Dental infections themselves may worsen the diabetic state. As in other infections, dental infections result in hyperglycemic, mobilization of fatty acids, and acidosis. Exacerbation of dental infections may undermine good control that has been achieved in diabetes, and initial control may be difficult or impossible in a newly diagnosed diabetic with active dental infection.
Oral Hygiene
Periodontitis can be arrested by treatment aimed at plaque and calculus removal and improved oral hygiene, all of which are directed towards eradicating pathogenic bacteria that causes periodontal diseases.
Detections and Monitoring
Dry mouth and thirst are classic symptoms of diabetes mellitus, and an increases incidence of thrush is considered a complication of diabetes.
Oral Hygiene
Bleeding gums may be a sign of infection, and diabetics who notice this or other unusual lesions in the mouth should see a dentist
If you are a health professional and want more information, you may be interested to know.....

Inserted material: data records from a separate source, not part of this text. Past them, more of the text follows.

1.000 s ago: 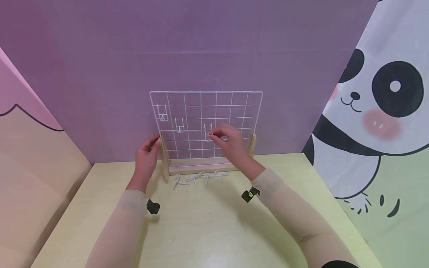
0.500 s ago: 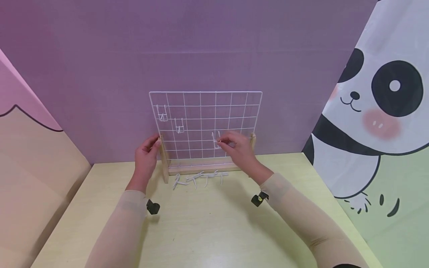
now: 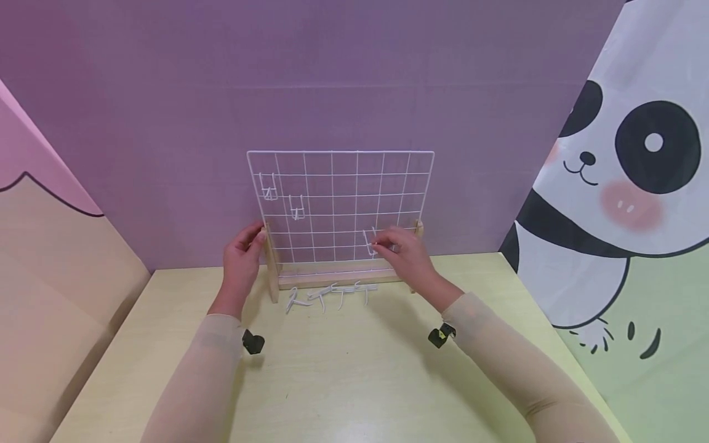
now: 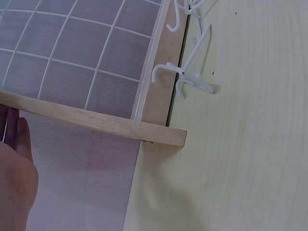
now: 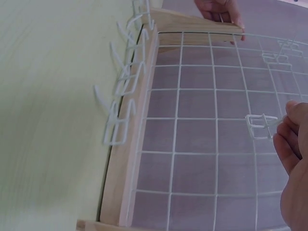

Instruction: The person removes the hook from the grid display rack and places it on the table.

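Observation:
A white wire grid panel (image 3: 343, 203) stands upright in a wooden base, with two wire hooks (image 3: 269, 191) hung at its upper left. At the top of the left wooden post (image 3: 271, 264), my left hand (image 3: 242, 255) holds the post between thumb and fingers. My right hand (image 3: 407, 255) pinches a white wire hook (image 3: 368, 243) by its prong, in front of the lower right part of the grid. The right wrist view shows that hook's square frame (image 5: 262, 126) facing the grid wires, fingertips (image 5: 292, 107) at its prong.
Several loose white hooks (image 3: 332, 292) lie on the pale wooden table (image 3: 343, 369) along the front of the stand's base bar (image 3: 332, 280). Behind the grid hangs a purple backdrop (image 3: 343, 74); a panda-print cloth (image 3: 620, 184) is at the right.
My right hand has moved down and to the right across the grid with the hook, which now tilts. The left hand has stayed at the post.

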Demonstrator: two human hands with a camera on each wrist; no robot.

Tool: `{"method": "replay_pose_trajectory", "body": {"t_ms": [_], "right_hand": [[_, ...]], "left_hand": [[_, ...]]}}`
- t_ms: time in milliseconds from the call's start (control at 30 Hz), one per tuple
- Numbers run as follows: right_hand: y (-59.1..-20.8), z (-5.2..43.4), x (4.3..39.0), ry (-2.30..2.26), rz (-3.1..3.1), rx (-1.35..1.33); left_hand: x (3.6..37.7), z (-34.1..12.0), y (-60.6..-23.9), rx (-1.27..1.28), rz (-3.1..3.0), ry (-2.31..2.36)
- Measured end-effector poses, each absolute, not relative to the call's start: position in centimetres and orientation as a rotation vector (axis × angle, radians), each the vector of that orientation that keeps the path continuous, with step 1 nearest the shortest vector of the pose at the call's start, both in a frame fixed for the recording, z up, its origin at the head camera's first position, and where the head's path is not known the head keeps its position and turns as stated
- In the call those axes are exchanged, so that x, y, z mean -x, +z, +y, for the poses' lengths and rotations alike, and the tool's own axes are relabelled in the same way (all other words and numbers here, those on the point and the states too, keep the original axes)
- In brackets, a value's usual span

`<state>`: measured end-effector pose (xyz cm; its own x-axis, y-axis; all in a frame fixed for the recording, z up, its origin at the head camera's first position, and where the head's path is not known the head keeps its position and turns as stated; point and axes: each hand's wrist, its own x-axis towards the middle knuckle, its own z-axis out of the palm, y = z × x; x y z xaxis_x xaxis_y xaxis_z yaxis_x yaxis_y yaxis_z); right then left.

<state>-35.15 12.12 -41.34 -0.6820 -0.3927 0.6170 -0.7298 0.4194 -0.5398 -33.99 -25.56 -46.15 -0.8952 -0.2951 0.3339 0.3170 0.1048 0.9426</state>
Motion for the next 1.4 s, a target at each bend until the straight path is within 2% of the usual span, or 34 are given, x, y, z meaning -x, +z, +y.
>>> {"method": "replay_pose_trajectory", "body": {"t_ms": [1400], "right_hand": [[-46.6, 16.9, 36.2, 0.767, -2.324, -1.116]], "left_hand": [[33.7, -25.7, -46.1, 0.019, -1.965, -1.847]]}}
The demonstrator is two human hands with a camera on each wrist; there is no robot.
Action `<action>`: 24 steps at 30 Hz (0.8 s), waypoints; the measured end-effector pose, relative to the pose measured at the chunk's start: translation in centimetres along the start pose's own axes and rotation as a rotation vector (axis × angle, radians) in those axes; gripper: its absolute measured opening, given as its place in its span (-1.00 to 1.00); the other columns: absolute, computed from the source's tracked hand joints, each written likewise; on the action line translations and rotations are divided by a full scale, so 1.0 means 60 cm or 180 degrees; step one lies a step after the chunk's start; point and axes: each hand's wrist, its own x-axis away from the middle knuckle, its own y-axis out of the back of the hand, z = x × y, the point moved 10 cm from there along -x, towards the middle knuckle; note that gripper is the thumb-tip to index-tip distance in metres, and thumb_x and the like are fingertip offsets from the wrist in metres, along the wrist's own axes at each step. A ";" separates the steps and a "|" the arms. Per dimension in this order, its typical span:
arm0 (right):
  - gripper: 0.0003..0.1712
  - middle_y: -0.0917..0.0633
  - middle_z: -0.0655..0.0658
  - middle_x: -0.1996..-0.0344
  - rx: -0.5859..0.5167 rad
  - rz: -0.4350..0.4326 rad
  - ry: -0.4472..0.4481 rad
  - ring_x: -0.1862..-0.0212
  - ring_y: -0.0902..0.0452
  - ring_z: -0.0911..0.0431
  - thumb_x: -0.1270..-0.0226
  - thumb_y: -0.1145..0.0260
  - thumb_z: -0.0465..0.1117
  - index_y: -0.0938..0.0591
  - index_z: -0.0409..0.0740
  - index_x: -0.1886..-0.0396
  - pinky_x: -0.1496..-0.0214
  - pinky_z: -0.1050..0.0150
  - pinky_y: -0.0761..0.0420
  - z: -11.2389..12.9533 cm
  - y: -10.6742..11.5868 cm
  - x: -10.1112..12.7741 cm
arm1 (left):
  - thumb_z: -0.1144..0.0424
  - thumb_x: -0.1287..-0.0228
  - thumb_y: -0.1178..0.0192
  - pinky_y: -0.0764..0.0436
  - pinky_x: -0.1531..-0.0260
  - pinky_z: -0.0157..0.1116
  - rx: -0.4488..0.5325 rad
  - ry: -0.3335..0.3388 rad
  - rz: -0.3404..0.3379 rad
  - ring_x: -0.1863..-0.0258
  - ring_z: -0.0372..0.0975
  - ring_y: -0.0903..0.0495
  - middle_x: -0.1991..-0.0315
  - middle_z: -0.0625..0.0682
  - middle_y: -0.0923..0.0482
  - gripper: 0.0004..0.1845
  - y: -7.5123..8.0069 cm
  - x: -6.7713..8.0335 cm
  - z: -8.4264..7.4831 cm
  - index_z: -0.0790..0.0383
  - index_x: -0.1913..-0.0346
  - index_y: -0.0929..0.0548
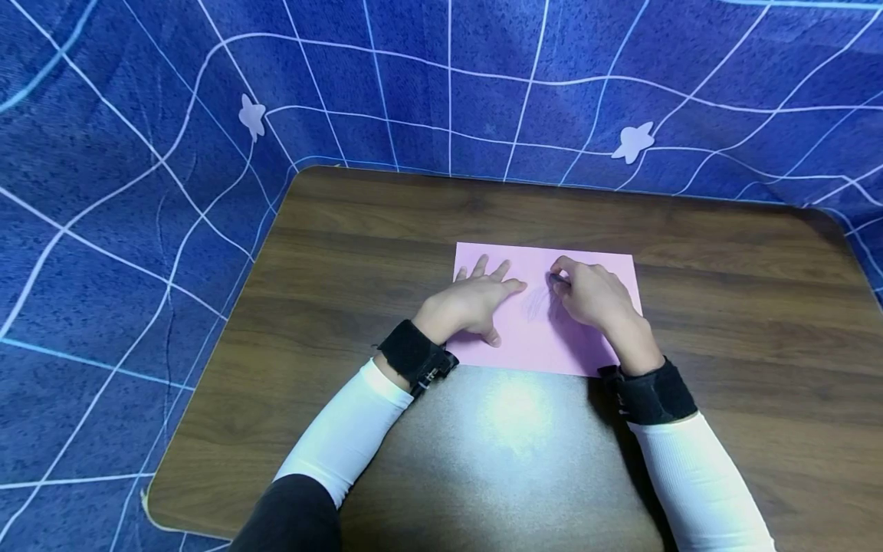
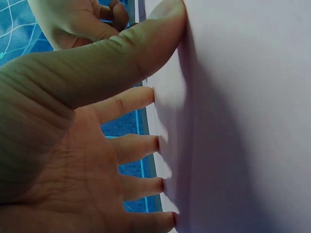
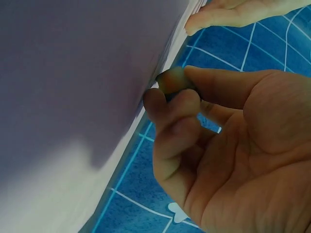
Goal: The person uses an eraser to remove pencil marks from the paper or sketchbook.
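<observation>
A pink sheet of paper (image 1: 531, 349) lies on the wooden table. My left hand (image 1: 474, 303) rests on its left part with the fingers spread and straight; in the left wrist view the fingertips touch the paper. Over the right part, my right hand (image 1: 595, 295) pinches a small dark block (image 3: 173, 81) between thumb and curled fingers. The block has a yellowish-brown face in the right wrist view, and its exact kind cannot be told. Faint greyish scribbled marks (image 1: 536, 303) show on the paper between the two hands, just left of the block.
The brown wooden tabletop (image 1: 331, 307) extends around the paper on every side. Blue cloth (image 1: 414, 92) with white lines and star shapes hangs behind the table and along its left side. A bright glare lies on the wood below the paper.
</observation>
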 end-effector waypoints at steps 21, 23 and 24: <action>-0.72 -0.78 -0.34 0.11 0.0087 -0.0167 -0.0043 0.10 -0.69 -0.26 -0.47 -0.16 -0.14 -0.65 -0.12 -0.04 0.17 -0.22 -0.61 0.000 0.003 -0.001 | 0.07 0.01 -0.60 0.19 -0.59 0.25 -0.0038 0.0020 0.0008 -0.66 0.14 0.45 -0.71 0.03 0.34 0.17 -0.003 -0.002 0.001 -0.24 -0.63 -0.11; -0.71 -0.79 -0.31 0.12 -0.0014 -0.0171 0.0157 0.11 -0.70 -0.24 -0.46 -0.19 -0.16 -0.65 -0.11 -0.07 0.13 -0.20 -0.61 0.013 -0.001 -0.004 | 0.07 0.00 -0.60 0.19 -0.59 0.25 -0.0044 0.0023 0.0010 -0.66 0.14 0.45 -0.71 0.03 0.34 0.16 -0.002 -0.002 0.001 -0.23 -0.63 -0.12; -0.71 -0.80 -0.29 0.13 -0.0070 -0.0159 0.0270 0.11 -0.70 -0.22 -0.46 -0.20 -0.17 -0.66 -0.11 -0.08 0.11 -0.20 -0.61 0.020 -0.004 -0.005 | 0.07 0.00 -0.60 0.19 -0.60 0.24 -0.0042 0.0026 0.0013 -0.66 0.14 0.45 -0.71 0.03 0.34 0.16 -0.003 -0.002 0.001 -0.23 -0.63 -0.11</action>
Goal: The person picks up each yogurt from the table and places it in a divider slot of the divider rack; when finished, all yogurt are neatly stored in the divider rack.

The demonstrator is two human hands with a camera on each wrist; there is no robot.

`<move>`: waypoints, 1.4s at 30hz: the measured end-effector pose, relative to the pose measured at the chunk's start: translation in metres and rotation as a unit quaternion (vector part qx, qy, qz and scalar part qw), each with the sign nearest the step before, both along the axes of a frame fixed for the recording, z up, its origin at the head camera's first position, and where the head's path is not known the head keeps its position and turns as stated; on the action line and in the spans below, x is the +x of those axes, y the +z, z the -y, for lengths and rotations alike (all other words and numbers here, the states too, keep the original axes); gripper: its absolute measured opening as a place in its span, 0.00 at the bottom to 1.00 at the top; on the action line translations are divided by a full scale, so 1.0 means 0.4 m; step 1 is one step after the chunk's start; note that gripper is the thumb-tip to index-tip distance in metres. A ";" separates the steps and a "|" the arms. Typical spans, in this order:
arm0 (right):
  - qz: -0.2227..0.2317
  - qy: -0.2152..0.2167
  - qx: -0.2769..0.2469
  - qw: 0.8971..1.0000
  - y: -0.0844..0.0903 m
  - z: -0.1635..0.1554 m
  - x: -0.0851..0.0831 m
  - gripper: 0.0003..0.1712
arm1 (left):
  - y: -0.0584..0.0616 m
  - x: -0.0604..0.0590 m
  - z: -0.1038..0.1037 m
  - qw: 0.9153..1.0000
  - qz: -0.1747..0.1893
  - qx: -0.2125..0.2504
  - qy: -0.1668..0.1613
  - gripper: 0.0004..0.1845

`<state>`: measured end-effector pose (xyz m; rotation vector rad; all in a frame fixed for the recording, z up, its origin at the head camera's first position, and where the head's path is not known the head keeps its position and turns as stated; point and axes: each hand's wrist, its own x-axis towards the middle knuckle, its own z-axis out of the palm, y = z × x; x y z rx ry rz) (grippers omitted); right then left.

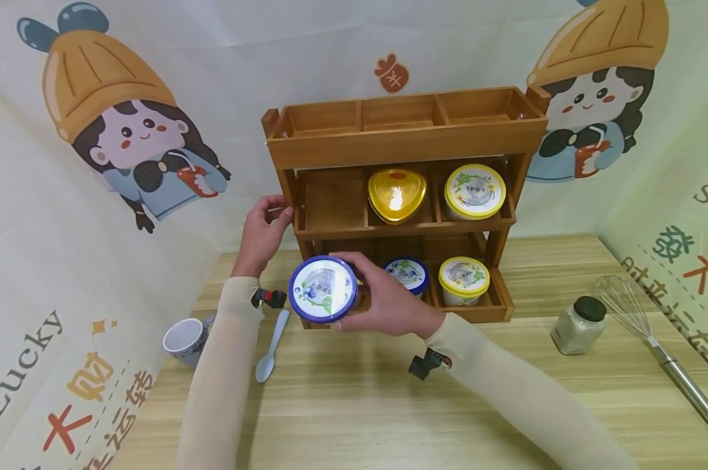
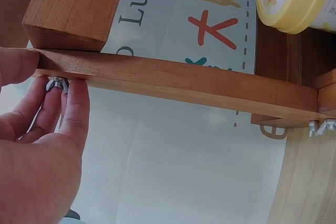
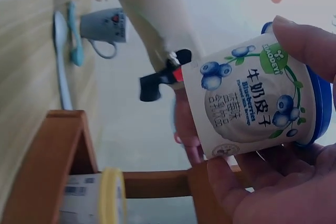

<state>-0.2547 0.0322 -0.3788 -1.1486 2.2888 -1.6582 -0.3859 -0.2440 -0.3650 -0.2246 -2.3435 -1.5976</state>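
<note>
Right hand is holding a blueberry yogurt cup before the wooden rack.
Its grip is clamping the cup; left hand is pinching the rack's side rail.

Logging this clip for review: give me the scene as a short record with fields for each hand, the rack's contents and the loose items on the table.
left hand: left hand grips the left side post of the wooden rack, fingers by a wing nut
right hand: right hand holds a blue-rimmed blueberry tub in front of the rack's lowest tier
top tier: nothing visible in it
middle tier: gold triangular tub, yellow-rimmed tub
lowest tier: small blue-rimmed tub, small yellow-rimmed tub
table: mug, pale blue spoon, black-capped jar, whisk
</note>
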 end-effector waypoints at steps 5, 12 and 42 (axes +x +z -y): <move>0.005 -0.024 -0.037 0.999 0.031 0.005 -0.020 0.58 | -0.001 0.002 -0.002 1.000 0.003 -0.005 0.004 0.24; -0.002 -0.040 -0.083 0.996 0.074 0.014 -0.055 0.59 | 0.001 0.001 -0.002 1.000 0.003 -0.005 0.006 0.24; -0.077 -0.205 -0.041 0.975 0.126 0.107 -0.194 0.60 | 0.002 -0.004 -0.001 1.000 -0.004 0.019 -0.009 0.24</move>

People with chronic periodontal disease have increased serum levels of CRP, hyper-fibrinogenemia, moderate leukocytosis, as well as increased serum levels of IL-1 and IL-6 when compared with unaffected control populations (Kweider et al., 1993; Ebersole et al., 1997; Loos et al., 2000; Slade et al., 2000, 2003; Hutter et al., 2001). Furthermore, in periodontitis patients, elevated serum CRP is associated with high levels of infection with periodontal pathogens (Noack et al., 2001).
Support for the hypothesis that periodontitis-driven inflammatory responses are of significance for otherwise healthy individuals is at least three-fold: (i) Periodontitis has been associated with increased odds of cardiovascular events (Genco et al., 2002; Joshipura et al., 2003), of delivering pre-term low-birthweight babies (Offenbacher et al., 1996), and of having sub-optimal control of type II diabetes (Grossi and Genco, 1998); (ii) the strength of association between periodontitis or other chronic infections and cardiovascular events seems to be of similar magnitude (Danesh, 1999); and (iii) experimental pre-clinical models have indicated that chronic infection with periodontal pathogens leads to thickening of the carotid intima (Li et al., 2002) and to fetal growth restriction (Collins et al., 1994).
Independently of the underlying mechanism(s), systemic inflammation seems to be central for explaining the nature of the link between chronic infections and atherosclerosis (Ridker et al., 1997; Danesh, 1999; Ross, 1999; Libby et al., 2002; Pearson et al., 2003). Within this context, CRP represents an emerging and reliable marker of the acute phase response to infectious burdens and/or inflammation. As a consequence of its kinetics, it best describes the inflammatory status of the individual (de Maat and Kluft, 2001). CRP hepatic production is usually elicited by an inflammatory stimulus and mediated through a complex network of cytokines (mainly IL-6) (Ablij and Meinders, 2002). CRP has also assumed a significant role as a predictor for future coronary events in healthy populations (Blake and Ridker, 2002).